Thursday, 8 May 2025

Greenland might be a useful diversion

 

Long-described as the world’s second-oldest profession, spying is something which most states above a certain, albeit undefined, size undertake on a regular basis. Understanding the thinking of other states seen as potential adversaries is something which many rulers over the centuries have found useful. Spying on ‘friends’ is also common – who knows when friends might turn into enemies or what they might be holding back? There’s something more than a little disingenuous in the Danish Foreign Minister’s claim this week that “we don’t spy between friends”, given that the Danish intelligence services actively assisted the US to spy on Germany’s former Chancellor, Angela Merkel.

It's still more than a little strange, however, that Trump should have decided that a major priority for the US intelligence services should be Greenland. It’s not as though the country actually poses any immediate danger to the US – a country of 56,000 inhabitants is hardly likely to invade New York. And a dispassionate observer might well believe that there are one or two rather more significant potential threats to the US.

The focus of espionage activity is apparently to be twofold: intelligence gathering on the independence movement and identifying individuals likely to welcome a US takeover. In theory, it should be an easy task to resource. The three US intelligence agencies (CIA: 21,500; DIA: 16,500; NSA: 30-40,000) employ more than 68,000 people between them (unless Elon Musk has fired most of them by now); allocating a few thousand to monitor 56,000 Greenlanders shouldn’t be too much of an ask. How many of those are Greenland specialists, though, might be more of a problem. Some 70% of the population speak only Greenlandic, and I’d be surprised if as many as 1 of those 68,000 ‘spies’ could understand what they are saying. And when it comes to intelligence ‘on the ground’ (as opposed to remote electronic monitoring), someone unable to communicate in the language might just stand out a little.

A country planning a takeover might well find it useful to identify in advance a sufficiently large cohort of people who would welcome the invasion (and perhaps fill posts in the new government) in order to give it a gloss of respectability, but previous attempts at going door-to-door to find someone who would welcome the Vice-President and his wife were less than entirely successful. They found no-one. On another occasion they had to resort to handing out MAGA hats to homeless people as a reward for eating a Trump(Jr)-provided meal. Even the CIA, with its renowned ability to destabilise and topple governments, will find it a challenge to make a coup look like some sort of popular uprising.

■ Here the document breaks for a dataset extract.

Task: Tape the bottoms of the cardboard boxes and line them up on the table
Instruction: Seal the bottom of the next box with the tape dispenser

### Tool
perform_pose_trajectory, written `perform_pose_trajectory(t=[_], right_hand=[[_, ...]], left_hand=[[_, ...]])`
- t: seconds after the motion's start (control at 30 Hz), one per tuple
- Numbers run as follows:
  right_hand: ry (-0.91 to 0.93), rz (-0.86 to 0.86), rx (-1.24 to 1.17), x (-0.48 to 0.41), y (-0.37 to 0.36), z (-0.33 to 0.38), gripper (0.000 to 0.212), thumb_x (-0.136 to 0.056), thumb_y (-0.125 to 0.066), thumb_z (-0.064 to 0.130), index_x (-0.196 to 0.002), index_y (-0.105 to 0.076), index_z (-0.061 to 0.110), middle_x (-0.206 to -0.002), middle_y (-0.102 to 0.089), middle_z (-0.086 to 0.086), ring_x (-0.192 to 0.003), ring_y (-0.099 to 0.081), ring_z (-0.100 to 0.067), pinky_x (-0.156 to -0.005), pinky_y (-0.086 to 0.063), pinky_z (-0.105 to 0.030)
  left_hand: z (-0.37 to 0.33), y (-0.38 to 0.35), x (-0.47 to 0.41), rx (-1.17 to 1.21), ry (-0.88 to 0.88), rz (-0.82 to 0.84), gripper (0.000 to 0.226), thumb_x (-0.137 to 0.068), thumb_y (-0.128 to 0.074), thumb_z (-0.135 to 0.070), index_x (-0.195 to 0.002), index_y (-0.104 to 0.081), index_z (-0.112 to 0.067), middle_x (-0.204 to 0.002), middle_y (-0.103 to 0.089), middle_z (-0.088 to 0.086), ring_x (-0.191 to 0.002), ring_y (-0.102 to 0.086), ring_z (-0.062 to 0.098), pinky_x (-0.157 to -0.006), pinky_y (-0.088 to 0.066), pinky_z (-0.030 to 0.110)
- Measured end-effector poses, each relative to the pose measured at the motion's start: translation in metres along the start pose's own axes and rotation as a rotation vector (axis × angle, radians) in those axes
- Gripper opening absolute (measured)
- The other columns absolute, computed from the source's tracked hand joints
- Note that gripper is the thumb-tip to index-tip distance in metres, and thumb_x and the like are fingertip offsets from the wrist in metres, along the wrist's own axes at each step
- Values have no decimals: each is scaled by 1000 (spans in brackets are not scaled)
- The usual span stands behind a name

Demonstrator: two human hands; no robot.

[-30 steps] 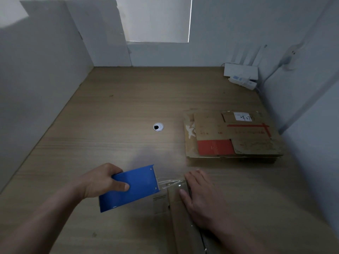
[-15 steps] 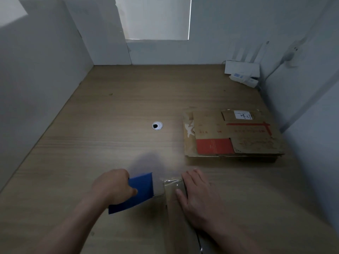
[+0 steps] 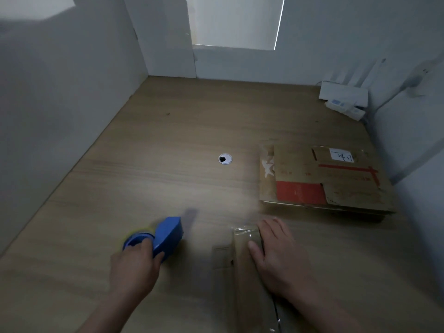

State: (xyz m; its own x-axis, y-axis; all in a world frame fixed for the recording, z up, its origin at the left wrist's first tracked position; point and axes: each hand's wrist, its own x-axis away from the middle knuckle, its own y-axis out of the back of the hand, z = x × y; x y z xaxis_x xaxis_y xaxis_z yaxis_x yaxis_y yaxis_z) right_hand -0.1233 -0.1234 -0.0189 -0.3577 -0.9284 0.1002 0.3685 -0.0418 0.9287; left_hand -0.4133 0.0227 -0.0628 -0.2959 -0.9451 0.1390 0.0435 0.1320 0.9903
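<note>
A cardboard box [image 3: 240, 265] is lying at 5 o'clock on the desk [image 3: 168, 140], its near end cut off by the frame edge and its inside out of sight; clear tape [image 3: 242, 230] is glinting along its far edge. The right hand [image 3: 278, 258] is pressing flat on it, fingers straight. At 7 o'clock the left hand [image 3: 134, 267] is gripping a blurred blue tape dispenser [image 3: 168, 234] low over the desk. Flattened cardboard boxes [image 3: 312, 179] are lying stacked at 3 o'clock, just beyond the right hand. A router [image 3: 343, 93] is sitting at 1 o'clock.
</note>
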Motion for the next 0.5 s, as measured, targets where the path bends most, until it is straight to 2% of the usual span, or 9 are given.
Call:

Trump’s obsession with Greenland is an odd one, especially given that he could get most of what he really wants (which is about US corporations getting access to valuable mineral rights – and maybe building a hotel and a few golf courses?) by friendly negotiation, but that, it seems, is not the way that the ‘art of the deal’ works. Still, whilst sympathising with Greenlanders, there’s something mildly reassuring about seeing him give so much of his limited attention span to the question.